28. De rechtbank veroordeelt verweerder in de door eiseres voor de beroepsfase gemaakte proceskosten. 8 Deze kosten zijn op grond van het Besluit proceskosten bestuursrecht voor de door een derde beroepsmatig verleende rechtsbijstand vastgesteld op € 759 (1 punt voor het indienen van het beroepschrift en 1 punt voor het verschijnen ter zitting met een waarde per punt van € 759 en een wegingsfactor 0,5, omdat alleen een proceskostenvergoeding wordt toegekend in verband met de toekenning van het verzoek om een immateriële schadevergoeding). Van overige voor vergoeding in aanmerking komende kosten is de rechtbank niet gebleken.

Beslissing

De rechtbank:

-

verklaart het beroep ongegrond;

-

veroordeelt verweerder tot betaling van een vergoeding van immateriële schade aan eiseres voor een bedrag van € 500;

-

veroordeelt verweerder in de proceskosten van eiseres tot een bedrag van € 759;

-

draagt verweerder op om het betaalde griffierecht van € 360 aan eiseres te vergoeden.

Deze uitspraak is gedaan door mr. A.F. Germs-de Goede, voorzitter, mr. W.W. Monteiro en mr. J.A.L. Heldens, rechters, in tegenwoordigheid van mr. R. Roosma, griffier.

De beslissing is in het openbaar uitgesproken op:

griffier

Omdat de voorzitter verhinderd is, is deze uitspraak getekend door de oudste rechter mr. W.W. Monteiro

Afschrift verzonden aan partijen op:

Rechtsmiddel

Tegen deze uitspraak kunnen partijen binnen zes weken na de verzenddatum hoger beroep instellen bij het gerechtshof Arnhem-Leeuwarden (belastingkamer).

Als het een Rijksbelastingzaak betreft (dat is een zaak waarbij de Belastingdienst partij is), kunt u digitaal beroep instellen via www.rechtspraak.nl.
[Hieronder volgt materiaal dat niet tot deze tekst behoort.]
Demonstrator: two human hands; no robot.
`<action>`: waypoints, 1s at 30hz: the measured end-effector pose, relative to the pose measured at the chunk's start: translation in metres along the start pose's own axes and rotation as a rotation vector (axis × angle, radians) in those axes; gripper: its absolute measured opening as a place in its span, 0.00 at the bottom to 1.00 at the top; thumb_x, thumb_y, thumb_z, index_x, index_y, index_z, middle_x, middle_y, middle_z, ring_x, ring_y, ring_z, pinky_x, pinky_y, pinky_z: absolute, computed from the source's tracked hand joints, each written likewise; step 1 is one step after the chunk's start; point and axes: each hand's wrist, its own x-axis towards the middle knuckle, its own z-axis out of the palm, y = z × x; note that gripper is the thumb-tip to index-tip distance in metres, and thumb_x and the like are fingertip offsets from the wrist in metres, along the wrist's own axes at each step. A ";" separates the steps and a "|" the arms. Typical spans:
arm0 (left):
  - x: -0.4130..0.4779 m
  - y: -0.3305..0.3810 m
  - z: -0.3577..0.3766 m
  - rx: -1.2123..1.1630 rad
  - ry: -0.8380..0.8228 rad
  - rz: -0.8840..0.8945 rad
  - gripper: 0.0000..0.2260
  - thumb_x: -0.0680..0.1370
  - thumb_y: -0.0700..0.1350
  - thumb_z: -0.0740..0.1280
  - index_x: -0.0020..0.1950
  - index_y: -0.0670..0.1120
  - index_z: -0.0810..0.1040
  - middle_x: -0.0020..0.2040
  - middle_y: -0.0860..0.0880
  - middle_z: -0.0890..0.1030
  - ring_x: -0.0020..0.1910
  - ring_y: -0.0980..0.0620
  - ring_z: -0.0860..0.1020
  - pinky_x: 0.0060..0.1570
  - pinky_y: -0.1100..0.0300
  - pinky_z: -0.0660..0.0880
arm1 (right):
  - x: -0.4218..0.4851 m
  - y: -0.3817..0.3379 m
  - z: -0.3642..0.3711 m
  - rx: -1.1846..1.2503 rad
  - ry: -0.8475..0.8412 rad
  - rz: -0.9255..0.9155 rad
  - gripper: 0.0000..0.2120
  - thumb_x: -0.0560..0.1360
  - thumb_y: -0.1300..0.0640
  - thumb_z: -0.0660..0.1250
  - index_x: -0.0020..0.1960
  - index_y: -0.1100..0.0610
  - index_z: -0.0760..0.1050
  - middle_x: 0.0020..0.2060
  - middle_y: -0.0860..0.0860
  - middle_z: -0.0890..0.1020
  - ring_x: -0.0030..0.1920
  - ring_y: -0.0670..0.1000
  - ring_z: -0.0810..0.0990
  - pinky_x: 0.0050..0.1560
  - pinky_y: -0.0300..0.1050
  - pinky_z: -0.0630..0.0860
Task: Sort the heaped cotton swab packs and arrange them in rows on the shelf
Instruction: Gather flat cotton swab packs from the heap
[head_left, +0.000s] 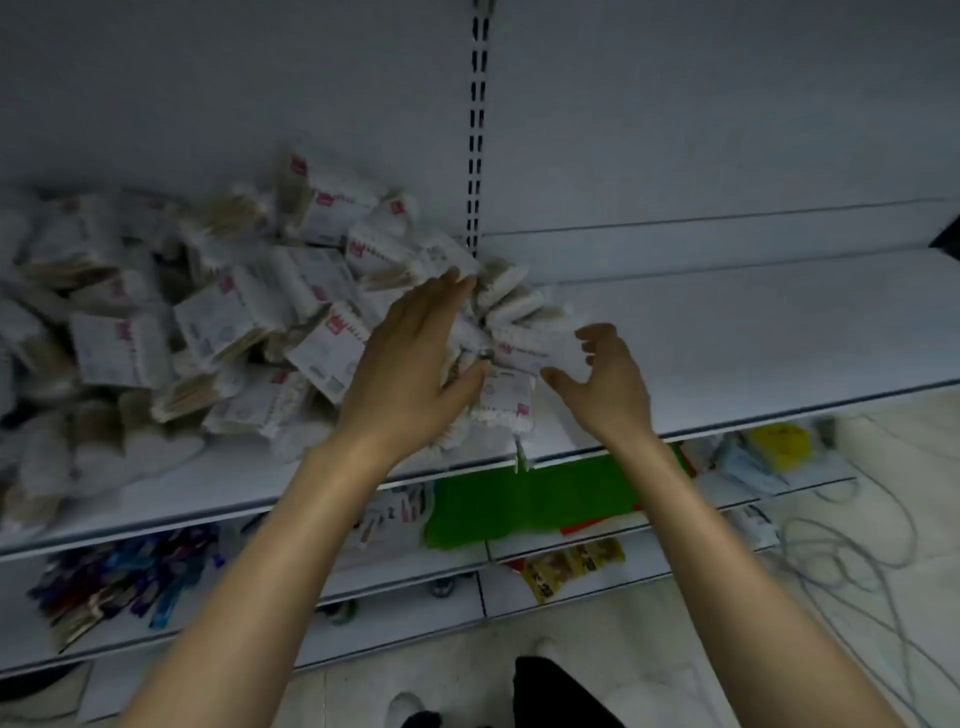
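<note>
Cotton swab packs (228, 317) are heaped left of the left hand (410, 364), whose straight fingers are laid flat on the heap's right edge, probably to steady it. One pack (506, 400) is perched between the hands, close to the shelf (753, 332) lip. The right hand (608, 384) is spread open, gripping nothing, and bare room for rows is left beyond it.

- The heap of packs (156, 332) is blurry, and the left edge of the picture cuts it off.
- The words on the packs are too fuzzy to read.
- The left hand (410, 358) hides some packs under it.
- The shelf (727, 332) hides part of the green sheet (519, 499) below it.
</note>
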 end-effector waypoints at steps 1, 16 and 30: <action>0.002 0.000 0.001 -0.011 0.018 0.004 0.31 0.77 0.56 0.61 0.78 0.47 0.58 0.77 0.46 0.60 0.75 0.48 0.58 0.73 0.56 0.54 | 0.006 -0.001 0.000 -0.031 0.001 -0.013 0.25 0.73 0.47 0.71 0.64 0.56 0.68 0.60 0.53 0.75 0.60 0.53 0.74 0.53 0.47 0.73; 0.009 0.027 0.024 -0.282 0.241 -0.237 0.33 0.75 0.54 0.67 0.77 0.50 0.58 0.74 0.55 0.64 0.73 0.53 0.64 0.71 0.48 0.64 | 0.025 0.005 -0.014 0.515 0.077 -0.165 0.10 0.73 0.64 0.71 0.48 0.54 0.72 0.41 0.42 0.78 0.40 0.36 0.77 0.41 0.29 0.73; 0.021 0.062 0.023 -0.588 0.421 -0.405 0.10 0.73 0.51 0.68 0.45 0.46 0.82 0.35 0.55 0.84 0.36 0.55 0.82 0.36 0.62 0.79 | 0.030 -0.032 -0.092 0.616 -0.231 -0.327 0.06 0.76 0.55 0.67 0.50 0.44 0.78 0.46 0.39 0.82 0.47 0.39 0.80 0.48 0.30 0.75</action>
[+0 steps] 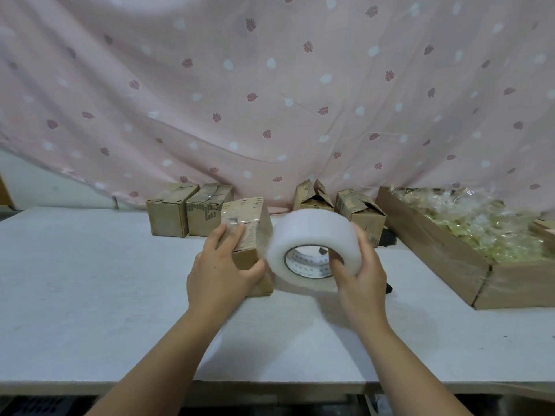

Daar klikt u op “Formulieren en inloggen”. Hoger beroep instellen kan eventueel ook nog steeds per brief op de hierna vermelde wijze.

Betreft het een andere belastingzaak (bijvoorbeeld een zaak waarbij een heffingsambtenaar van een gemeente of een samenwerkingsverband partij is), dan kan het hoger beroep uitsluitend worden ingesteld door verzending van een brief aan het gerechtshof Arnhem-Leeuwarden (belastingkamer), Postbus 9030, 6800 EM Arnhem.

Bij het instellen van het hoger beroep dient het volgende in acht te worden genomen:

1 - bij het hogerberoepschrift wordt een afschrift van deze uitspraak overgelegd;

2 - het hogerberoepschrift moet, indien het op papier wordt ingediend, ondertekend zijn. Verder moet het ten minste het volgende vermelden:

a. de naam en het adres van de indiener;

b. de datum van verzending;

c. een omschrijving van de uitspraak waartegen het hoger beroep is ingesteld;

d. de redenen waarom u het niet eens bent met de uitspraak (de gronden van het hoger beroep).